China said it is working to 'advance the Sino-Indian military relationship' in a brief mention in its defence policy paper released on Thursday.
The military said that 'relevant major powers are increasing strategic investment' in the Asia Pacific region where security is becoming more 'intricate and volatile'. It did not name India in this context, but singled out the US regional military alliances.
"Suspicion about China, interference and countering moves against China from the outside are on the increase."
The document said China is beefing up the border and coastal defences with combined military, police and civilian efforts and an advanced 'informationisation' of border defence.

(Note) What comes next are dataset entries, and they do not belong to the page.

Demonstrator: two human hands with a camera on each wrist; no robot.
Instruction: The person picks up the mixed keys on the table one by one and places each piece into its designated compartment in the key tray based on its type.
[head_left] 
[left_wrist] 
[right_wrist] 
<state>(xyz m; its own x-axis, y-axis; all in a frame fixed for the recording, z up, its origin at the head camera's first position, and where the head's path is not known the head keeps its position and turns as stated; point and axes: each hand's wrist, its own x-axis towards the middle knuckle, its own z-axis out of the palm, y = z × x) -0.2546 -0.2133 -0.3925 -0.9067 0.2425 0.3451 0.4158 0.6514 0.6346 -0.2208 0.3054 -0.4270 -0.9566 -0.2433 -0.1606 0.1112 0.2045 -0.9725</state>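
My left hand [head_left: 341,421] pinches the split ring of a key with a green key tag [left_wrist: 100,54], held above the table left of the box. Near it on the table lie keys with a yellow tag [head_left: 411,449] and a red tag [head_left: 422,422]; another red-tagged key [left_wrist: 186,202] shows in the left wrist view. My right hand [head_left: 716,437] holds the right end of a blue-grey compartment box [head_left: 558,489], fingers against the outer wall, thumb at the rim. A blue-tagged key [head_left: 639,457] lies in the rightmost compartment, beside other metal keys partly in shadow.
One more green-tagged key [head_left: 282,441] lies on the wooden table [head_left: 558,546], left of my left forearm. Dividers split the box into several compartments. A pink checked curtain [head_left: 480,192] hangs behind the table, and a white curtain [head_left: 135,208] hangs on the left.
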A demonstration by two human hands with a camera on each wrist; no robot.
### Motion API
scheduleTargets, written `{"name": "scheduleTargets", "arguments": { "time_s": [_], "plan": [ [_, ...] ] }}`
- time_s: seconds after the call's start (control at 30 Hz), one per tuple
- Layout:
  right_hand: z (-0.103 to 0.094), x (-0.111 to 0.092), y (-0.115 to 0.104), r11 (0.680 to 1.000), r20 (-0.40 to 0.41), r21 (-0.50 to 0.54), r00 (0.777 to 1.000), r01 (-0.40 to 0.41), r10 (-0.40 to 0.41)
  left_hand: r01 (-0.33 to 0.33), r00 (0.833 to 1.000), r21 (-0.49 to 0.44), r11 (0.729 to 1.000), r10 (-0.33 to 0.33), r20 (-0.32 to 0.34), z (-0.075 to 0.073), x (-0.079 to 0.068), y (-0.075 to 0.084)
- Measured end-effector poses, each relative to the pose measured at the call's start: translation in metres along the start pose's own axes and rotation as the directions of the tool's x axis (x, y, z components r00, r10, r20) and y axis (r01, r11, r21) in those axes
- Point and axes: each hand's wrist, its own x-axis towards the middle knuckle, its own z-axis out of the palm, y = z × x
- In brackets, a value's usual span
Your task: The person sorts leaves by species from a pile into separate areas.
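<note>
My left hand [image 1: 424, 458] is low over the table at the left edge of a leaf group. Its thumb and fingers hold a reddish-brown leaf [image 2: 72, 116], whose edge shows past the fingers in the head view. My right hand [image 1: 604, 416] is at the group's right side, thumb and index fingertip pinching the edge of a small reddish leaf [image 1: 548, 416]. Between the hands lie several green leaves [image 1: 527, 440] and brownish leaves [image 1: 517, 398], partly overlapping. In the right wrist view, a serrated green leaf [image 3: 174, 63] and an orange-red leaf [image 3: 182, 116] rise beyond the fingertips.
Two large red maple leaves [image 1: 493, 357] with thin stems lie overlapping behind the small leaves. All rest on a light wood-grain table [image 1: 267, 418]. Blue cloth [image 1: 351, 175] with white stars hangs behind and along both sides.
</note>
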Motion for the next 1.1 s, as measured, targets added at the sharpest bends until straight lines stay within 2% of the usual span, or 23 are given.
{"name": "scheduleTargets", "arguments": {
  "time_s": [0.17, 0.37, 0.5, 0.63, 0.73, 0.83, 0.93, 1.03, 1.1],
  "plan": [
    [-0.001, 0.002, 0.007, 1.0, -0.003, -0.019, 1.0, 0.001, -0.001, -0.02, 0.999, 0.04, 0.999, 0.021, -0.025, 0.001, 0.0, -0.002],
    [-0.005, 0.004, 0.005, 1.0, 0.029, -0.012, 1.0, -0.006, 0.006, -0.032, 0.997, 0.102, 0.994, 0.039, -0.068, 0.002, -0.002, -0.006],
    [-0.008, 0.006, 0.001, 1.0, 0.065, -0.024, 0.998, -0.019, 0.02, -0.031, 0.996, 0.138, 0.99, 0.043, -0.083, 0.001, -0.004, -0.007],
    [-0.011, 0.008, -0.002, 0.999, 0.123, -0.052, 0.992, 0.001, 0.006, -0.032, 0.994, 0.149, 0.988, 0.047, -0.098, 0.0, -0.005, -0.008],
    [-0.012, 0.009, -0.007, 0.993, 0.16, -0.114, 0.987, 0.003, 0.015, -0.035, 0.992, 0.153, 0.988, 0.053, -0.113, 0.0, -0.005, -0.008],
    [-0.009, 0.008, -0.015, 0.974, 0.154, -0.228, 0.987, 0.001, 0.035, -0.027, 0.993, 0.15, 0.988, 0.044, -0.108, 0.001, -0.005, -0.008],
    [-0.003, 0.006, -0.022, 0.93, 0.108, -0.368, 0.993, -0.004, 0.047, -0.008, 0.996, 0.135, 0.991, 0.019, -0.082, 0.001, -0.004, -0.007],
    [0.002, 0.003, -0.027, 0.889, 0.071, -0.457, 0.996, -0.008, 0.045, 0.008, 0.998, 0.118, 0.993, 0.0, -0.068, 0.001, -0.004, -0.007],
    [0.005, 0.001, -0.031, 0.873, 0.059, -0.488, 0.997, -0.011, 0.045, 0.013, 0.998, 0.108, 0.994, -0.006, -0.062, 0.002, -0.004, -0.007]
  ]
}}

"In recent years, China has steadily improved a border and coastal defense force system featuring the PLA as mainstay, the coordination and cooperation of relevant forces, and the extensive participation of the militia, reserve forces and people in the border and coastal areas,'' it said.
The paper reiterated that China's military policy is defensive on the strategy of 'attacking only after being attacked'. On the domestic front, it promised a crackdown on East Turkestan and Tibetan 'separatist' forces that have inflicted 'serious damage on national security and social stability'.
The Chinese military received a 12.7% hike in its official budget this year, up from a single-digit increase last year. On the record, military spending for 2011 is $91.5 billion. New types of submarines, frigates, aircraft and large support vessels have been deployed as planned, it said, without mention of its aircraft carrier project.